Work order:
Retype the listing exactly, minus its pictures.

Information shown:

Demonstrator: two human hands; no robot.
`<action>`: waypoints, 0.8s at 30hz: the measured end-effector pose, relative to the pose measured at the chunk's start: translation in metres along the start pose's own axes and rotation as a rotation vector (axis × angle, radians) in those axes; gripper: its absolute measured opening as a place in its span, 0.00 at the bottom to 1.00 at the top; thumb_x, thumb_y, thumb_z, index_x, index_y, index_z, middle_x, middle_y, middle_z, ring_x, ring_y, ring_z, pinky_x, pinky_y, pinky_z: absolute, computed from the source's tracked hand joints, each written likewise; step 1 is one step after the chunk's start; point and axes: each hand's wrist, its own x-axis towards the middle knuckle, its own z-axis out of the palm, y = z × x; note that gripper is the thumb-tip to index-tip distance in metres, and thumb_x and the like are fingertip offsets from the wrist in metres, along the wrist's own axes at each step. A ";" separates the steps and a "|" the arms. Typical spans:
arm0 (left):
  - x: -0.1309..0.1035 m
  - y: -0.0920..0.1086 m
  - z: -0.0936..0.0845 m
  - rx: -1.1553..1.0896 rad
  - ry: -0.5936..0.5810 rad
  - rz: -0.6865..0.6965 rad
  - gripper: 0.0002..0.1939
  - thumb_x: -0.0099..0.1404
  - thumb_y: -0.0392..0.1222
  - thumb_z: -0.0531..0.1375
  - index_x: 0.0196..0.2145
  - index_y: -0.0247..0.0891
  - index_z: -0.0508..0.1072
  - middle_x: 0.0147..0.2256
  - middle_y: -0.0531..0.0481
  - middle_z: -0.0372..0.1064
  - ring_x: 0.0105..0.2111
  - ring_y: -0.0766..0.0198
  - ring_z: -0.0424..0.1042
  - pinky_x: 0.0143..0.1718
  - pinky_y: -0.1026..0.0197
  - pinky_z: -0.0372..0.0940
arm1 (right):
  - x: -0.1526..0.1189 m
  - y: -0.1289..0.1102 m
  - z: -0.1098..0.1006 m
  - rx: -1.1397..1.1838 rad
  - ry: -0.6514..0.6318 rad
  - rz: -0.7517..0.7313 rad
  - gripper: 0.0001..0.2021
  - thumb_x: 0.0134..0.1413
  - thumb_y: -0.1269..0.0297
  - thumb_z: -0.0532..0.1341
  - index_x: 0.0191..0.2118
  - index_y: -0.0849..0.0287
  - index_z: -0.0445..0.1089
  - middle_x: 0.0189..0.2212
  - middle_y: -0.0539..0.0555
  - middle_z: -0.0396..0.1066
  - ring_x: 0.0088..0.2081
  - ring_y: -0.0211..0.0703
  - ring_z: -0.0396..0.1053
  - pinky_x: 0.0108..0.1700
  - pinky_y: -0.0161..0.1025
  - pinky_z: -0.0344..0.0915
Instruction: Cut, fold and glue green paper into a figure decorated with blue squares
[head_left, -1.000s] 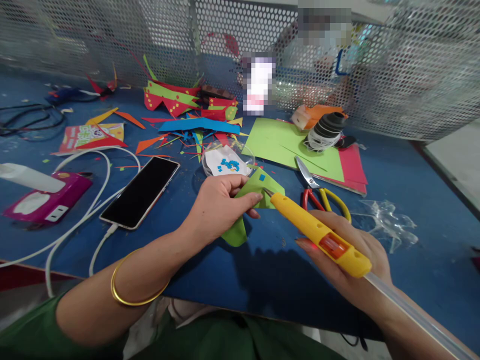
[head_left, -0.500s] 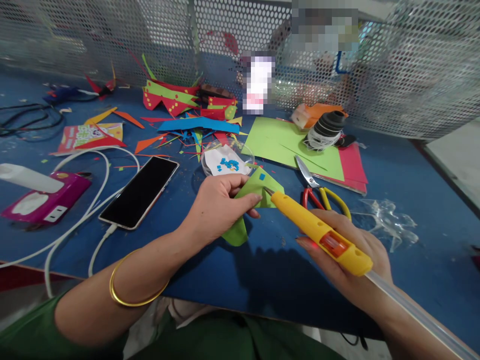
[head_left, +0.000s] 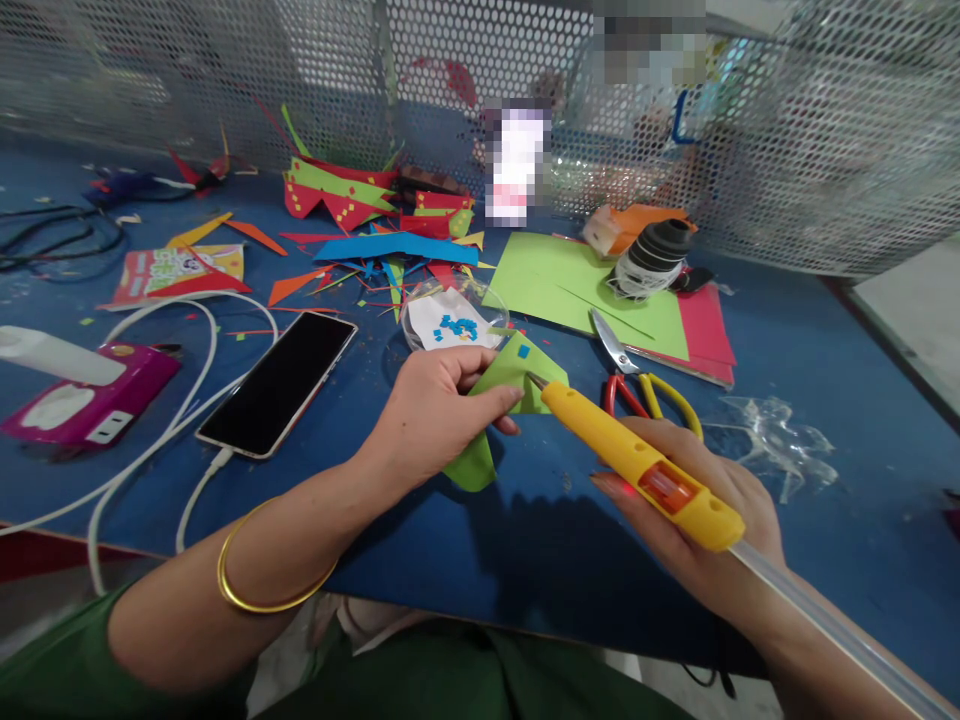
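Between thumb and fingers, my left hand (head_left: 442, 410) pinches a green paper cutout (head_left: 536, 385). One small blue square (head_left: 523, 351) lies on the paper near its top edge. My right hand (head_left: 720, 520) is wrapped around a yellow glue gun (head_left: 622, 445) with a clear glue stick (head_left: 817, 610) running out of its back end. The metal tip of the glue gun is at the paper, just below the blue square; I cannot tell whether it touches. Behind my left hand stands a clear round dish (head_left: 411, 318) with white paper and several blue squares in it.
Scissors (head_left: 615, 345) with red and yellow handles lie beyond my right hand. Green sheets (head_left: 540, 270) lie behind them. A phone (head_left: 281, 385) with a white cable and a purple power strip (head_left: 97, 400) are at left. Coloured paper scraps and a red-green paper mask (head_left: 341, 195) lie farther back.
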 end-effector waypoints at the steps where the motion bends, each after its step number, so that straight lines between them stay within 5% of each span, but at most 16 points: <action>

Task solution:
Demonstrator: two human hands; no robot.
`<action>`: waypoints, 0.8s at 30hz: the measured end-effector pose, relative to the pose measured at the chunk's start: translation in metres along the start pose's own axes and rotation as a rotation vector (axis × angle, radians) in those axes; gripper: its absolute measured opening as a place in its span, 0.00 at the bottom to 1.00 at the top; thumb_x, thumb_y, thumb_z, index_x, index_y, index_z, middle_x, middle_y, middle_z, ring_x, ring_y, ring_z, pinky_x, pinky_y, pinky_z: absolute, computed from the source's tracked hand joints, each written likewise; step 1 is one step after the chunk's start; point and axes: each hand's wrist, its own x-axis towards the middle knuckle, its own z-axis out of the palm, y = z × x; note that gripper is the thumb-tip to index-tip distance in metres, and thumb_x and the like are fingertip offsets from the wrist in metres, along the wrist's own axes at each step. A ";" separates the steps and a "|" the arms. Typical spans:
arm0 (left):
  - x: -0.1309..0.1035 m
  - y: -0.0920..0.1086 m
  - z: -0.0936..0.0845 m
  - rx: -1.1553..1.0896 rad
  - ry: -0.5936..0.5810 rad
  - rz: -0.6865..0.6965 rad
  - gripper: 0.0002..0.1939
  - thumb_x: -0.0099..0.1404
  - thumb_y: -0.0392..0.1222
  - thumb_z: -0.0531..0.1375
  - index_x: 0.0196..0.2145
  - index_y: -0.0247..0.0891
  - index_z: -0.0508..0.1072
  - middle_x: 0.0147..0.2256
  - middle_y: -0.0531..0.0481
  - middle_z: -0.0372..0.1064
  - ring_x: 0.0105..0.2111
  - ring_y: -0.0766..0.0198
  - ring_z: -0.0424..0.1042
  - pinky_x: 0.0143..0.1718
  - pinky_y: -0.1026..0.0197
  - pinky_z: -0.0372..0.0940
arm1 (right):
  - x: -0.1526..0.1189 m
  - y: -0.1289..0.1102 m
  - z: -0.1098..0.1006 m
  - rx: -1.1397..1.1838 rad
  - ry: -0.6514..0.6318 rad
  - rz: -0.7517..0.7313 rad
  - gripper: 0.0001..0.2021
  - thumb_x: 0.0134..0.1413
  - thumb_y: -0.1269..0.0297
  - thumb_z: -0.0532..0.1341
  - index_x: 0.0191..0.2118
  - index_y: -0.0849..0.0287
  - index_z: -0.0445..0.1089
  - middle_x: 0.0189..0.2212
  - middle_y: -0.0539..0.0555
  - middle_z: -0.0396..0.1066
  - ring_x: 0.0088..0.2081
  - ring_y: -0.0211..0.0703
  - ring_z: -0.0396..0.1053
  - pinky_x: 0.0108..0.1700
  - pinky_y: -0.0161..0.1025
  - pinky_z: -0.0344..0.0915
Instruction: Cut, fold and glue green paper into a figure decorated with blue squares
[head_left, -1.000s] 
[head_left, -0.500s] 
[head_left, +0.000s] 
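Between thumb and fingers, my left hand (head_left: 442, 410) pinches a green paper cutout (head_left: 536, 385). One small blue square (head_left: 523, 351) lies on the paper near its top edge. My right hand (head_left: 720, 520) is wrapped around a yellow glue gun (head_left: 622, 445) with a clear glue stick (head_left: 817, 610) running out of its back end. The metal tip of the glue gun is at the paper, just below the blue square; I cannot tell whether it touches. Behind my left hand stands a clear round dish (head_left: 411, 318) with white paper and several blue squares in it.
Scissors (head_left: 615, 345) with red and yellow handles lie beyond my right hand. Green sheets (head_left: 540, 270) lie behind them. A phone (head_left: 281, 385) with a white cable and a purple power strip (head_left: 97, 400) are at left. Coloured paper scraps and a red-green paper mask (head_left: 341, 195) lie farther back.
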 end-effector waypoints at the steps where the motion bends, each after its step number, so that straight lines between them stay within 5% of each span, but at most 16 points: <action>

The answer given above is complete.